Op-Ed · Anchorage Daily News · Washington, DCJune 26, 2026
Op-Ed

DC looks to Alaska's statehood fight as America turns 250.

Capital Rights Lab made the case in the Anchorage Daily News, Alaska's largest newspaper, that Alaska's fight for statehood offers a roadmap for DC.

By David Seidman · Originally published in the Anchorage Daily News
★  As published in the Anchorage Daily News · June 26, 2026
Read the piece at adn.com ↗ or read the full text below ↓

Alaska will soon celebrate America's 250th anniversary on the National Mall with towering ice carvings, Alaska Native art, salmon and king crab, part of a 16-day fair honoring the nation's freedom, its independence and its right to govern itself. But the ice carvers won't be the only Alaskans there. A short walk away, the Alaska National Guard has been patrolling the streets of Washington under federal orders, a heavy-handed exercise of federal power over a city whose 700,000 residents cannot elect a single voting member of Congress. The contrast lays bare a profound hypocrisy: that the world's greatest democracy, a nation that defines itself by its ideals, still treats its own capital as a territory.

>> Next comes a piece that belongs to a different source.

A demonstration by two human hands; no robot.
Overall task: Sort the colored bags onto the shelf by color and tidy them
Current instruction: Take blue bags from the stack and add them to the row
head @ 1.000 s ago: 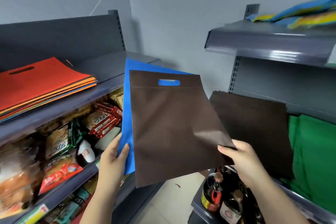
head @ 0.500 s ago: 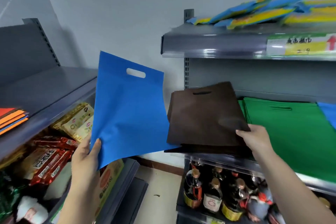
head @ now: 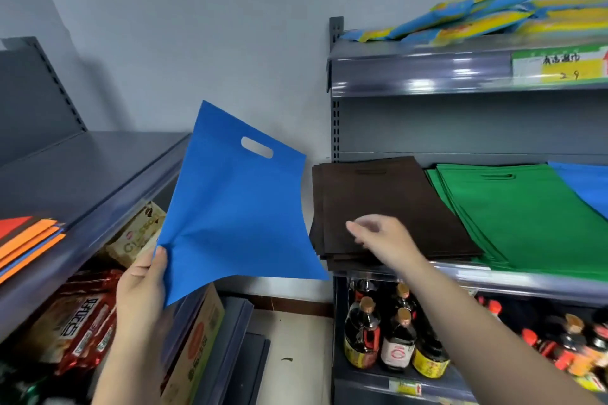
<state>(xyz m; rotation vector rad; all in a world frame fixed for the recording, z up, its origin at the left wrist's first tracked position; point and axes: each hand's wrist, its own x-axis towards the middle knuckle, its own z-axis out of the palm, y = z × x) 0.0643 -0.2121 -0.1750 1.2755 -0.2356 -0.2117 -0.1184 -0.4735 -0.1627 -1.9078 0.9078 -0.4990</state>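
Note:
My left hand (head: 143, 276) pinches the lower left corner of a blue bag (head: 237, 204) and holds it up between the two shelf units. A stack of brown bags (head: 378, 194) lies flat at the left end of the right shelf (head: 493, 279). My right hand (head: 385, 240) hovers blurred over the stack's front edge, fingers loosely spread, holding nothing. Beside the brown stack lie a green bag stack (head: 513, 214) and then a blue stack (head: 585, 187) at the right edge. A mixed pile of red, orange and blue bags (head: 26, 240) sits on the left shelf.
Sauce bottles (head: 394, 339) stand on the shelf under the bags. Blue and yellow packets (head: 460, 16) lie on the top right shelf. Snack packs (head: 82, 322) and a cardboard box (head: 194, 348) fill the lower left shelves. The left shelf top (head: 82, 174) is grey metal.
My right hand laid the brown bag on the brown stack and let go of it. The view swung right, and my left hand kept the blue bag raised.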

As a D.C. resident, I look to Alaska's history because Alaskans know the fight for statehood well. The federal government ruled Alaska from Washington for nearly a century, first as a district, then as a territory. Alaskans were taxed by a Congress they could not elect and endured the indignity of distant federal agencies dictating how they lived. One of those fights, over federal control of Alaska's fisheries, helped drive the push for statehood, after Washington sided with the cannery corporations of San Francisco and Seattle over the people of Alaska. So Alaskans fought. They elected a full congressional delegation before statehood was even granted, daring Washington to act, and they won. The Anchorage Daily Times screamed “WE'RE IN” as bonfires blazed from the Panhandle to the Arctic in celebration.

Alaska and D.C. share more in common than many think. The two have similar populations, nearly 700,000 in D.C. and 740,000 in Alaska, both larger than Wyoming and Vermont. Yet D.C. residents still live under the thumb of a federal government that can overrule local elected officials.

The federal government is now ordering Alaska's National Guard to patrol Washington, over the strong objections of many Alaskans and District residents alike. Andrew Gray, an Alaska state representative and Guard veteran, warned that the deployment to D.C. would diminish the military's reputation in the eyes of the public. Meanwhile, Washington's grip on our district has only tightened. Last year, the federal government seized temporary control of the city's police and barred the district from spending more than a billion dollars of its own local tax revenues.

The people of D.C. bear the costs of citizenship: We pay federal taxes, serve honorably in the nation's military, yet we have no vote in the Congress that controls us. We want what Alaskans wanted in 1958: to raise our families and live our lives under rules we have a say in. As America turns 250, D.C. looks to Alaskans not just for inspiration, but for solidarity. We urge you to carry the torch of your legacy forward: Rally for our representation, and call on your congressional delegation to finish the work of American self-governance by making Washington, D.C., the 51st state.